You should know: This is the longest assignment, we highly recommend starting early and reading this document carefully as you implement each part.

Getting Started

Stencil

Please click here to get the stencil code. Reference this guide for more information about GitHub and GitHub classroom.

Do not change the stencil except where specified. You are welcome to write your own helper functions, however, changing the stencil's method signatures will break the autograder

Environment

You will need to use the virtual environment that you made in Homework 1. You can activate the environment by using the command conda activate csci2470. If you have any issues running the stencil code, be sure that your conda environment contains at least the following packages:

  • python==3.11
  • numpy
  • tensorflow==2.15
  • pytest

On Windows conda prompt or Mac terminal, you can check to see if a package is installed with:

conda list -n csci2470 <package_name>

On Unix systems to check to see if a package is installed you can use:

conda list -n csci2470 | grep <package_name>

Be sure to read this handout in its entirety before moving onto implementing any part of the assignment!

Deep Learning Libraries

Deep learning is a very complicated and mathematically rich subject. However, when building models, all of these nuances can be abstracted away from the programmer through the use of deep learning libraries.

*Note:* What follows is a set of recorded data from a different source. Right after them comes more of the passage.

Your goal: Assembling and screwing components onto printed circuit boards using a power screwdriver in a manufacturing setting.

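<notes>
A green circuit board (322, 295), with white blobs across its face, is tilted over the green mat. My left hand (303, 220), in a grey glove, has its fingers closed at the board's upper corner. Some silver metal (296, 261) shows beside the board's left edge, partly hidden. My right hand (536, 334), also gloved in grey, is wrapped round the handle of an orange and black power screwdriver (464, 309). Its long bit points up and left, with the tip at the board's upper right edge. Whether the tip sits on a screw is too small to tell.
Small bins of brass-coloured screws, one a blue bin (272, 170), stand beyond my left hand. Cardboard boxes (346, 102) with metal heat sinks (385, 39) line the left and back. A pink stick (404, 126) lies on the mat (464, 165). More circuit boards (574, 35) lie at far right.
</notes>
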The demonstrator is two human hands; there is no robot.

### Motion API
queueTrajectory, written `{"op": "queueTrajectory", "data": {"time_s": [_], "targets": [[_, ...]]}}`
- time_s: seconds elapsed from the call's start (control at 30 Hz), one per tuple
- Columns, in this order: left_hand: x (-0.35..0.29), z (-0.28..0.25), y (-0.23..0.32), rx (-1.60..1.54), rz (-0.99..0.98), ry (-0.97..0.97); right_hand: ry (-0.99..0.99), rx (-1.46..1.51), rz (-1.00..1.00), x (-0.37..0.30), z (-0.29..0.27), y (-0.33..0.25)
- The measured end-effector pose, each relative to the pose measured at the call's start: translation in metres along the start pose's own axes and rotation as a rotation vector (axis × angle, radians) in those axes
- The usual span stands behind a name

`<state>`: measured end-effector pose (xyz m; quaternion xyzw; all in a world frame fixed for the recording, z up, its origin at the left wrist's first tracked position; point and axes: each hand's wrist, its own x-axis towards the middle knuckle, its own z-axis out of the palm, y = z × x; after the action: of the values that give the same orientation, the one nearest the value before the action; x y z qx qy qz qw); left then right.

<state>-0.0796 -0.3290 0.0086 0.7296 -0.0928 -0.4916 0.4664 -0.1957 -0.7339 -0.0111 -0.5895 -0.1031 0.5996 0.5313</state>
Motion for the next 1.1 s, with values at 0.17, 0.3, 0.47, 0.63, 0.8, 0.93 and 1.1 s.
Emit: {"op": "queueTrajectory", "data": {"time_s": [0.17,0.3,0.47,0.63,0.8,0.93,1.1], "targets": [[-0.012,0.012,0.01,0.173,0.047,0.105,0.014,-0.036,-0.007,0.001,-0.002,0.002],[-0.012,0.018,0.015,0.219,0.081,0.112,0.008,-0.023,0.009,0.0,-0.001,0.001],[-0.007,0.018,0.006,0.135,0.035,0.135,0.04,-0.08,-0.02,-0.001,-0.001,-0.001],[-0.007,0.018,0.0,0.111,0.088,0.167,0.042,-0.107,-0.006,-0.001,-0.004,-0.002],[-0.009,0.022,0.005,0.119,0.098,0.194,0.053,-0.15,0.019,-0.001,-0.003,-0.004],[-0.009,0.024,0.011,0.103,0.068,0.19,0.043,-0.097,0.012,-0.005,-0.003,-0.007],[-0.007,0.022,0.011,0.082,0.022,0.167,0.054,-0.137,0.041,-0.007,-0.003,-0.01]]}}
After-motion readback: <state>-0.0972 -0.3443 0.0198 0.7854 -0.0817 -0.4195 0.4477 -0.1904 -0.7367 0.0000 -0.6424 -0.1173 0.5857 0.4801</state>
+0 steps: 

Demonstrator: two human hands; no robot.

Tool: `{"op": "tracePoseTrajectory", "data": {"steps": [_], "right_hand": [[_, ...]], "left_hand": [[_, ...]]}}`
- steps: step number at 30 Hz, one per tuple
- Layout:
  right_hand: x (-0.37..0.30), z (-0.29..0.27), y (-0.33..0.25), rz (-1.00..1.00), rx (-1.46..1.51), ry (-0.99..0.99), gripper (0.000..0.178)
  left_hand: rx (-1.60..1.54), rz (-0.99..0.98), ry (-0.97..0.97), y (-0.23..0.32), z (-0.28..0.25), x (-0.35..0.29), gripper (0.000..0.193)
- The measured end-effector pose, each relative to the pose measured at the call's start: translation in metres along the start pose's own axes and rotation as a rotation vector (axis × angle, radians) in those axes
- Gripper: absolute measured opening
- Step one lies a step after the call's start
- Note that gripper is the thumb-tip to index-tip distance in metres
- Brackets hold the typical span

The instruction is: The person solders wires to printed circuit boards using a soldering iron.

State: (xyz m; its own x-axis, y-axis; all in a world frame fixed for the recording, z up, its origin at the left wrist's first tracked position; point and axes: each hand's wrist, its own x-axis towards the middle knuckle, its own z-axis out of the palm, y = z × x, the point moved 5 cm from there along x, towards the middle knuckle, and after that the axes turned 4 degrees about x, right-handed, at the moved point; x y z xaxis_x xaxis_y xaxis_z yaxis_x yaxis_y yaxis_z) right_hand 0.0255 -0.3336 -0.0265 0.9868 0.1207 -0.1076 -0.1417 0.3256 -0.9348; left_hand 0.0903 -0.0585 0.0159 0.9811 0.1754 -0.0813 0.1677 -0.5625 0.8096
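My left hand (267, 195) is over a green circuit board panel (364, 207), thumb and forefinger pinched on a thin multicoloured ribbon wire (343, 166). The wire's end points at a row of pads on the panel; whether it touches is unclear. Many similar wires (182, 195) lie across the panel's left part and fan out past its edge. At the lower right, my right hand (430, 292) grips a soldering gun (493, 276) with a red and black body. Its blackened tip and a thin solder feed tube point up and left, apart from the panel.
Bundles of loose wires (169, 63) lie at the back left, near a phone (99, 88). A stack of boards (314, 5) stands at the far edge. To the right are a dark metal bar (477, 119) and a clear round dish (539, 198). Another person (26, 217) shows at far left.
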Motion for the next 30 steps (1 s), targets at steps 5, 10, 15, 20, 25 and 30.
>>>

In this assignment you will be writting your own Deep Learning library, 🐻 Beras 🐻. You'll build everything you need to train a model on the MNIST dataset. The MNIST data contains 60k 28x28 black and white hand written digits, your model's job will be to classify which digit is in each image.

Please keep in mind you are not allowed to use any Tensorflow, Keras, or PyTorch functions throughout HW3. The autograder will intentionally not execute if you import these libraries.

You are already familar with Tensorflow from our first assignment. Now your job will be to build your own version of it: Beras.

Roadmap

Don't worry if these tasks seem daunting at first glance! We've included a lot more info down below on specific implementation details.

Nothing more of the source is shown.